Exercise directions: Reproduce exactly the lines beginning with the line that contains "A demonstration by" and ending at the final line of the material below.

Data shown:
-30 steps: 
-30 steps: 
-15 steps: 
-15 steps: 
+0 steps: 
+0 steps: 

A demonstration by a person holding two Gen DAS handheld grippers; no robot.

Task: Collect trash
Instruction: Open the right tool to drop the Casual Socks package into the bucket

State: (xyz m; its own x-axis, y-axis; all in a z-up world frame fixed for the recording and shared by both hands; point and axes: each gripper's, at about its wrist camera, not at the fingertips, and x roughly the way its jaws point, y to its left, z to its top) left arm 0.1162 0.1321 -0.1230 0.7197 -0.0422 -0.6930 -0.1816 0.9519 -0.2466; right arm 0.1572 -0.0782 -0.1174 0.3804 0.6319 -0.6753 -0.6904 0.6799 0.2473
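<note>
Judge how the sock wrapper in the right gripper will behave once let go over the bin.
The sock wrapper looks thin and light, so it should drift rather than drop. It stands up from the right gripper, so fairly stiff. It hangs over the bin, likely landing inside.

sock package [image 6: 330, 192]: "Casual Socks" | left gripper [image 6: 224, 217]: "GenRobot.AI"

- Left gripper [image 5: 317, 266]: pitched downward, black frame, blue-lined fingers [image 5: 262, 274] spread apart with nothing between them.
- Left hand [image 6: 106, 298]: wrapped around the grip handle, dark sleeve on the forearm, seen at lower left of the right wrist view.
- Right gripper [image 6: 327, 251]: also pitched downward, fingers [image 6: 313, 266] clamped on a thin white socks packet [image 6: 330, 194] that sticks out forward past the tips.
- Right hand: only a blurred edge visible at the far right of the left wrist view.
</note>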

Written answer:
A demonstration by a person holding two Gen DAS handheld grippers; no robot.

Task: Collect trash
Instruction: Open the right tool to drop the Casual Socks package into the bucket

State: (xyz m; its own x-axis, y-axis; all in a z-up world frame fixed for the recording and shared by both hands; point and axes: each gripper's, at about its wrist camera, not at the fingertips, and x roughly the way its jaws point, y to its left, z to its top) left arm 0.1162 0.1321 -0.1230 0.7197 -0.0422 -0.6930 -0.1816 0.9519 -0.2466; right arm 0.1572 -0.0782 -0.1174 0.3804 0.6319 -0.6753 -0.6904 0.6799 0.2473
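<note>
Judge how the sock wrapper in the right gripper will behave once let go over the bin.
The sock wrapper looks thin and light, so it should drift rather than drop. It stands up from the right gripper, so fairly stiff. It hangs over the bin, likely landing inside.

sock package [image 6: 330, 192]: "Casual Socks" | left gripper [image 6: 224, 217]: "GenRobot.AI"

- Left gripper [image 5: 317, 266]: pitched downward, black frame, blue-lined fingers [image 5: 262, 274] spread apart with nothing between them.
- Left hand [image 6: 106, 298]: wrapped around the grip handle, dark sleeve on the forearm, seen at lower left of the right wrist view.
- Right gripper [image 6: 327, 251]: also pitched downward, fingers [image 6: 313, 266] clamped on a thin white socks packet [image 6: 330, 194] that sticks out forward past the tips.
- Right hand: only a blurred edge visible at the far right of the left wrist view.
</note>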

The exercise asks for nothing more than this.